* EXERCISE REQUIREMENTS *
Report, as a bare number, how many lines of the material below contain the word "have".

* RAW DATA *
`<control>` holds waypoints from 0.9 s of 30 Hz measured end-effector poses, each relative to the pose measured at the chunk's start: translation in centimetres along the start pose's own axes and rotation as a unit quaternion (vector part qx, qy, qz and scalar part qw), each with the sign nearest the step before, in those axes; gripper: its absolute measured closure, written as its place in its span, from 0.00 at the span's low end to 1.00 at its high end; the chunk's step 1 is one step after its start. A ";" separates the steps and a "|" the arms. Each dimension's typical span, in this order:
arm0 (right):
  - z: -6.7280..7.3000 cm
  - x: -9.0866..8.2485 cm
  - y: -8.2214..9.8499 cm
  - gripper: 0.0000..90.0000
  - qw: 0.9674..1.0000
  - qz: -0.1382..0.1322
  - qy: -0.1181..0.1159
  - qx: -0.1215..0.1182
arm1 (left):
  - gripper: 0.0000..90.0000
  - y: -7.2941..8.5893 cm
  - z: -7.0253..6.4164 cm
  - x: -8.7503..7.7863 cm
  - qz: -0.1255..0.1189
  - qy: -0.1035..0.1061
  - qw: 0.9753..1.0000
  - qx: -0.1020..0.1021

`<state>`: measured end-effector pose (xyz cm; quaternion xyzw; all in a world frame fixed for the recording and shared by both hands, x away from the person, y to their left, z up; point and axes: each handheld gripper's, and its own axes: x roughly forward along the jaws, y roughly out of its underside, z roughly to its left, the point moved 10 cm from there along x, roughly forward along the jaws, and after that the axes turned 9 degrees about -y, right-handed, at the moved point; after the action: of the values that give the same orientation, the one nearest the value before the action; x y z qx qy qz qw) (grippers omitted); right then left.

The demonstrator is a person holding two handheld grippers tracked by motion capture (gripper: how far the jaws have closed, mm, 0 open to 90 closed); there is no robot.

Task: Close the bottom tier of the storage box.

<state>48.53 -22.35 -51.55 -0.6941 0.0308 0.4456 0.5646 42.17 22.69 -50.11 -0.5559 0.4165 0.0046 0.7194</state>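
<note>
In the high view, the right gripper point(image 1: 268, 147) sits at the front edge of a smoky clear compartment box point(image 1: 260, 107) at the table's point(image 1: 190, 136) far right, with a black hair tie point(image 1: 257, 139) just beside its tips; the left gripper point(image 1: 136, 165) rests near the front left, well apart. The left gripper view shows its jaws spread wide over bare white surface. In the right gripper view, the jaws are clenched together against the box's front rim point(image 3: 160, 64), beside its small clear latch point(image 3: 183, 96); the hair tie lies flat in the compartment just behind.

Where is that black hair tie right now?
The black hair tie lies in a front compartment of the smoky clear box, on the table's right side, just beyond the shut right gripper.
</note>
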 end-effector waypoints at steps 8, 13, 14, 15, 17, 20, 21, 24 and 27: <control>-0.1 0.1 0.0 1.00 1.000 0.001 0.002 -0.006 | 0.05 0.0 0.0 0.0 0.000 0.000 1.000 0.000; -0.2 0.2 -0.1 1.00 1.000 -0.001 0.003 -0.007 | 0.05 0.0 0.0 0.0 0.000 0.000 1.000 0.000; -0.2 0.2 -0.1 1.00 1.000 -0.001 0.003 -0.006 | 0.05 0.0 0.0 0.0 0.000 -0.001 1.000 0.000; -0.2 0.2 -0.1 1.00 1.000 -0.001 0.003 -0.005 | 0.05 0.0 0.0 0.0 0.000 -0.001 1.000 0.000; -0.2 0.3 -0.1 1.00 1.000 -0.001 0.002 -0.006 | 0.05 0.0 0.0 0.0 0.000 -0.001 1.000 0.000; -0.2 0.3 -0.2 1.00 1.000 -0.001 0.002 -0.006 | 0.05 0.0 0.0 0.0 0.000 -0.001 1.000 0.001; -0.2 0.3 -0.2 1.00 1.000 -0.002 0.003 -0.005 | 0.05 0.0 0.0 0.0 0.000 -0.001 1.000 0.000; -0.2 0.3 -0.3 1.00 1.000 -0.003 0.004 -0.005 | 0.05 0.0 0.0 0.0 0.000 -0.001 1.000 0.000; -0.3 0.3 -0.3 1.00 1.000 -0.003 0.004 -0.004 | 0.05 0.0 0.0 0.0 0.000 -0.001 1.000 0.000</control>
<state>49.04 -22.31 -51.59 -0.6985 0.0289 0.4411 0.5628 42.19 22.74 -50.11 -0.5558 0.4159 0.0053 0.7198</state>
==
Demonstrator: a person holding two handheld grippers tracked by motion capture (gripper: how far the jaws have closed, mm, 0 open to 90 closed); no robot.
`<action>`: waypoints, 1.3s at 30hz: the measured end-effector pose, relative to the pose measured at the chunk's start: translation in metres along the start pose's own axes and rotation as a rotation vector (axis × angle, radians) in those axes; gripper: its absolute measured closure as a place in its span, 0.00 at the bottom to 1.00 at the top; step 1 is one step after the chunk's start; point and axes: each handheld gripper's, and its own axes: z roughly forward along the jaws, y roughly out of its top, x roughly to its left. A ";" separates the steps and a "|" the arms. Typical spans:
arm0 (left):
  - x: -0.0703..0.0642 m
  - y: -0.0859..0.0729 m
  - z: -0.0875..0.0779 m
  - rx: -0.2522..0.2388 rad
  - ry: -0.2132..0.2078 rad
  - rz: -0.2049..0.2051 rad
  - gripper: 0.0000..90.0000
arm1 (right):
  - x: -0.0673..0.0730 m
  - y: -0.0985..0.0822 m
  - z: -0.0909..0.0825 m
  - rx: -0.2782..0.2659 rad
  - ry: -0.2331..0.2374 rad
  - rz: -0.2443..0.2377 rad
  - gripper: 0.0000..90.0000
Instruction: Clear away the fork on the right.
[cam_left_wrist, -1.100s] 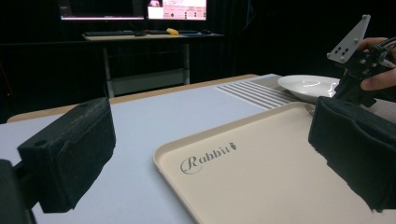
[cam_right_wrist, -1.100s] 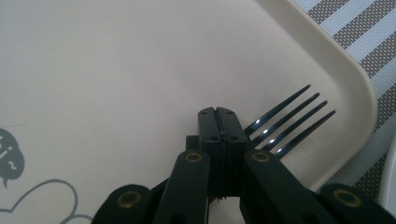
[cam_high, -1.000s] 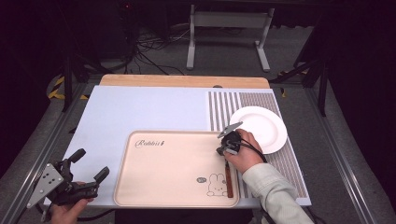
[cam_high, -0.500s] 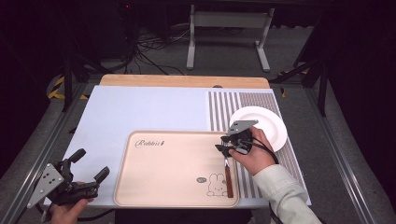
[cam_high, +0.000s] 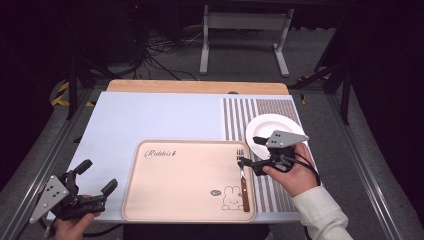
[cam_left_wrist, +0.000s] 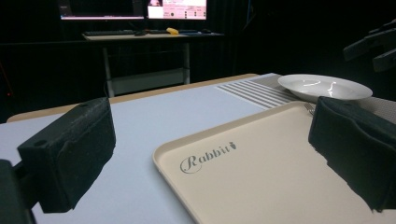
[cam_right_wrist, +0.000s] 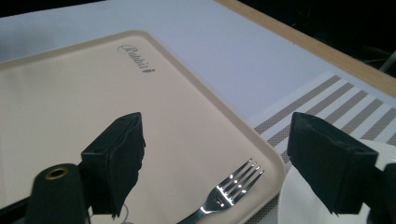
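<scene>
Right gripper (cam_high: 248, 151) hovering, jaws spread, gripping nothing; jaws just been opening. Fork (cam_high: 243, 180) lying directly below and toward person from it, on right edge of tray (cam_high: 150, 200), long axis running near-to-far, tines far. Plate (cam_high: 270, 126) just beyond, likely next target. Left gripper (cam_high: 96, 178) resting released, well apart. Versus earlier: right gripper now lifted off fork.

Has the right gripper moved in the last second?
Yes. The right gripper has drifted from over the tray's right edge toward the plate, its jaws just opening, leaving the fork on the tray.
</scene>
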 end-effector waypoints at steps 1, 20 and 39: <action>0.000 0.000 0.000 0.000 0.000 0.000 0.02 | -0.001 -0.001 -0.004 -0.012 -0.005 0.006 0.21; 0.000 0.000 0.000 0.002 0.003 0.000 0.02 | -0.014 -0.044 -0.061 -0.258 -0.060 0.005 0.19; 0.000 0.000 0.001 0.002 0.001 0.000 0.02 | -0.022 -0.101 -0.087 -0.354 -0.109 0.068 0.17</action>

* SOLUTION *
2